• Exercise aim
Copy out exactly the lines from the start of the data to the line containing "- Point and". Include both.

┌─ Provided information

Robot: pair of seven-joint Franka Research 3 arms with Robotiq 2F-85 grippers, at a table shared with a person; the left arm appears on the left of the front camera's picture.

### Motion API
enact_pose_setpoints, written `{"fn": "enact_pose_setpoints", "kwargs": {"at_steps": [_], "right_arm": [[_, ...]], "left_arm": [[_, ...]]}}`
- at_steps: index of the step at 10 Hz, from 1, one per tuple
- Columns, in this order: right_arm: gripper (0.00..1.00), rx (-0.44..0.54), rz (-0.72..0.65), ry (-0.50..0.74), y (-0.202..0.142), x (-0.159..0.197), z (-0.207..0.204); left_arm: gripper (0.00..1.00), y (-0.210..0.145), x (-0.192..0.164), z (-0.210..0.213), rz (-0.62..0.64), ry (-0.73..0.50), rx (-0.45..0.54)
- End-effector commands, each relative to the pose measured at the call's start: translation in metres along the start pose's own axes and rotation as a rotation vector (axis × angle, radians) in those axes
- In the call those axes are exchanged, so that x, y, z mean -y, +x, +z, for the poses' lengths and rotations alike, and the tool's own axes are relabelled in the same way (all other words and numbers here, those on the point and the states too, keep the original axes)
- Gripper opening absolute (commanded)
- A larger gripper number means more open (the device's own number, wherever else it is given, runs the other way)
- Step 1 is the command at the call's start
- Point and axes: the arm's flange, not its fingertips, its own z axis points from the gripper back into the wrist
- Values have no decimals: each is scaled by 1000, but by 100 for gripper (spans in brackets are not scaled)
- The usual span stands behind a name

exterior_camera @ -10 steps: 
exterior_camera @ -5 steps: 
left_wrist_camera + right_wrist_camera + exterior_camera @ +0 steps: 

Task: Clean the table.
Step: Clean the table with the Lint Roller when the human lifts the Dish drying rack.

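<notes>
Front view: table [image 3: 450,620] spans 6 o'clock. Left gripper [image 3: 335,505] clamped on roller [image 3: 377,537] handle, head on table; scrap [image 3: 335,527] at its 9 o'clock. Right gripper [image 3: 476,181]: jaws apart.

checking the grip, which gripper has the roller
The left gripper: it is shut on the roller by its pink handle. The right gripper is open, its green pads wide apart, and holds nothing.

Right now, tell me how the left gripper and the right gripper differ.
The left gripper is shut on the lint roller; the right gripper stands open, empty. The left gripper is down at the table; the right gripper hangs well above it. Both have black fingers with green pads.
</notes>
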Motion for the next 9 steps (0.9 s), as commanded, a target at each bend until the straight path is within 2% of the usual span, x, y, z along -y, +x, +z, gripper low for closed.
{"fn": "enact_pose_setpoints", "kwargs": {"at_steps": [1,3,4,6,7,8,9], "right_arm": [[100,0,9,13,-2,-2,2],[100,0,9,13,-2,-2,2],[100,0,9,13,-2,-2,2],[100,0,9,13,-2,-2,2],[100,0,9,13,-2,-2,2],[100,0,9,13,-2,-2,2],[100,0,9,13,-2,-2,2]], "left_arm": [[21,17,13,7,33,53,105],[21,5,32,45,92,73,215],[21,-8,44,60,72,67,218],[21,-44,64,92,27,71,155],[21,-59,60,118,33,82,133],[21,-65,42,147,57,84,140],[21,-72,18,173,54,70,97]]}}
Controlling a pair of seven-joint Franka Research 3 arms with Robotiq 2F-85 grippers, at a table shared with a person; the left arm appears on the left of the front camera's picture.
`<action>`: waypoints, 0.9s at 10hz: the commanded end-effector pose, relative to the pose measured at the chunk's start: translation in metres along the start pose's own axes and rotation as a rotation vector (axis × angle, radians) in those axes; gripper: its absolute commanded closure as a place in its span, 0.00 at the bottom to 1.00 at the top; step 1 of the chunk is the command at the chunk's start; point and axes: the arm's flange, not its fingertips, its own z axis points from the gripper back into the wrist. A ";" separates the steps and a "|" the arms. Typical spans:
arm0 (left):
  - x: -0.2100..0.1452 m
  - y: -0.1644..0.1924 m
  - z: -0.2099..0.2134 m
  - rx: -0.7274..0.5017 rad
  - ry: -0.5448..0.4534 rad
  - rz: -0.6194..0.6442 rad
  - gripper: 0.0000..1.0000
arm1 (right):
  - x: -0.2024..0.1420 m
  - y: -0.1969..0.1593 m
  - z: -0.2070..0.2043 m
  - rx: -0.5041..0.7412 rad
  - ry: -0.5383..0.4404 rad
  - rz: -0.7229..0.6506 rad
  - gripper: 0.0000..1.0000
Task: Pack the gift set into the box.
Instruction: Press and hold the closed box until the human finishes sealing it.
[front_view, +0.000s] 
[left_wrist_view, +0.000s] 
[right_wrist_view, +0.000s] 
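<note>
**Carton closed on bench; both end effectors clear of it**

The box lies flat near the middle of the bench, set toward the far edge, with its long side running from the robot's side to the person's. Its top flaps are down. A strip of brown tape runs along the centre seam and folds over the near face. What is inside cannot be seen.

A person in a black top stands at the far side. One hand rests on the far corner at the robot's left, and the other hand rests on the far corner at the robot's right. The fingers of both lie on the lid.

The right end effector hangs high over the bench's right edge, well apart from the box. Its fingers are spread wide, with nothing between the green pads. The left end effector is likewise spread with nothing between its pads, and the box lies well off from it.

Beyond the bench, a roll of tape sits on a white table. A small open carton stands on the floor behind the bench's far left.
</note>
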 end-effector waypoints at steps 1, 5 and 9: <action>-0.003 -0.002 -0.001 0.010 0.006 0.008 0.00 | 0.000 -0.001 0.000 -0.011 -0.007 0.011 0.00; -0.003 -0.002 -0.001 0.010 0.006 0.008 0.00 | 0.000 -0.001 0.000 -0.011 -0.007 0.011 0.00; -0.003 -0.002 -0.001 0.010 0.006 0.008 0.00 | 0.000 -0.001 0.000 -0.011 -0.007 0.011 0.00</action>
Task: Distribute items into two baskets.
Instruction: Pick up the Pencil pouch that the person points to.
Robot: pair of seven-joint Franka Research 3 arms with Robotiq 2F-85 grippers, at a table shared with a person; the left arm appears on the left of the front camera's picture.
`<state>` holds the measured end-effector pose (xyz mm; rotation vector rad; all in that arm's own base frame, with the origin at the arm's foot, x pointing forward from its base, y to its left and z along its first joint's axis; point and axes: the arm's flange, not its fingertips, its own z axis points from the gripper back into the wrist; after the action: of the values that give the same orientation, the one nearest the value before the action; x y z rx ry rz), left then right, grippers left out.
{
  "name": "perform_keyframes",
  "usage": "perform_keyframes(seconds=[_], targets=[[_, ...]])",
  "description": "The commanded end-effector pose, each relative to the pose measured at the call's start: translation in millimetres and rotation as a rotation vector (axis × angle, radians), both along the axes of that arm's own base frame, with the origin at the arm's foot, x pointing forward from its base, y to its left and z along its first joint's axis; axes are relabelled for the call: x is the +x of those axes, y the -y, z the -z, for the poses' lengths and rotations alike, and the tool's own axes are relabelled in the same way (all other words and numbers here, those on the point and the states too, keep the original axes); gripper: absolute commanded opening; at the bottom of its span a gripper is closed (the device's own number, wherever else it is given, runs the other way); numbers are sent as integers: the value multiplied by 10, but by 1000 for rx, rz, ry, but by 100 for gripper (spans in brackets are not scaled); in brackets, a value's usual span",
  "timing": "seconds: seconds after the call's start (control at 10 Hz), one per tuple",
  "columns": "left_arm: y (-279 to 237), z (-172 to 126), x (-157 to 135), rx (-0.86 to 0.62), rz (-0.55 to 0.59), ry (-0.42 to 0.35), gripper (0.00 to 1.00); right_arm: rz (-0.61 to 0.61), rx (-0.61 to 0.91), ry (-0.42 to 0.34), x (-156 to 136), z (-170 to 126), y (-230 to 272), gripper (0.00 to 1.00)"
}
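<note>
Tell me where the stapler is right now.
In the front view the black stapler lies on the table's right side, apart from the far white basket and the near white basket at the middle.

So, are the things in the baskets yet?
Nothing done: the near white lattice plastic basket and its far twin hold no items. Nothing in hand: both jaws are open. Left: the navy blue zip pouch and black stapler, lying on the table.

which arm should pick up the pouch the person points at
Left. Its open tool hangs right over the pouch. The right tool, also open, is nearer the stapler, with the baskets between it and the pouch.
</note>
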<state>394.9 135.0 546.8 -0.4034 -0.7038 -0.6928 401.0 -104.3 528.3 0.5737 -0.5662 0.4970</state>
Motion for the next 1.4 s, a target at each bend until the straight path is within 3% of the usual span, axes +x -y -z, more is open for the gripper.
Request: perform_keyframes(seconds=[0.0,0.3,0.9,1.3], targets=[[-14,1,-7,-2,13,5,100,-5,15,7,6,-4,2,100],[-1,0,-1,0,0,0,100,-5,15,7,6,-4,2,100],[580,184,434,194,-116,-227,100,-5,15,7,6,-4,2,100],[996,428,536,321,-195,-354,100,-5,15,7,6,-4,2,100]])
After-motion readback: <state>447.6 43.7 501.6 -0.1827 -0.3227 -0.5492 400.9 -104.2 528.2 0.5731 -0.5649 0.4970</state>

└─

• Response area
Robot: pair of seven-joint Franka Research 3 arms with Robotiq 2F-85 grippers, at a table shared with a person; the left arm appears on the left of the front camera's picture.

### Motion API
enact_pose_setpoints, written `{"fn": "enact_pose_setpoints", "kwargs": {"at_steps": [_], "right_arm": [[_, ...]], "left_arm": [[_, ...]]}}`
- at_steps: index of the step at 10 Hz, from 1, one per tuple
- Columns, in this order: right_arm: gripper (0.00..1.00), rx (-0.44..0.54), rz (-0.72..0.65), ry (-0.50..0.74), y (-0.202..0.142), x (-0.159..0.197), z (-0.207..0.204); left_arm: gripper (0.00..1.00), y (-0.210..0.145), x (-0.192..0.164), z (-0.210..0.213), rz (-0.62..0.64), ry (-0.73..0.50), rx (-0.45..0.54)
- End-effector commands, each relative to the pose measured at the call's start: translation in metres along the start pose's own axes and rotation as a rotation vector (axis × angle, radians) in those axes
- In the call those axes are exchanged, so that x, y, z mean -y, +x, +z, for the poses' lengths and rotations alike, and the tool's own axes are relabelled in the same way (all other words and numbers here, those on the point and the states too, keep the original axes)
- Gripper opening absolute (commanded)
- A larger gripper number means more open (the device's own number, wherever else it is given, runs the other way)
- Step 1 is the command at the call's start
- Point and axes: the arm's flange, not its fingertips, its own z axis points from the gripper back into the wrist

What is written here forms the complete answer.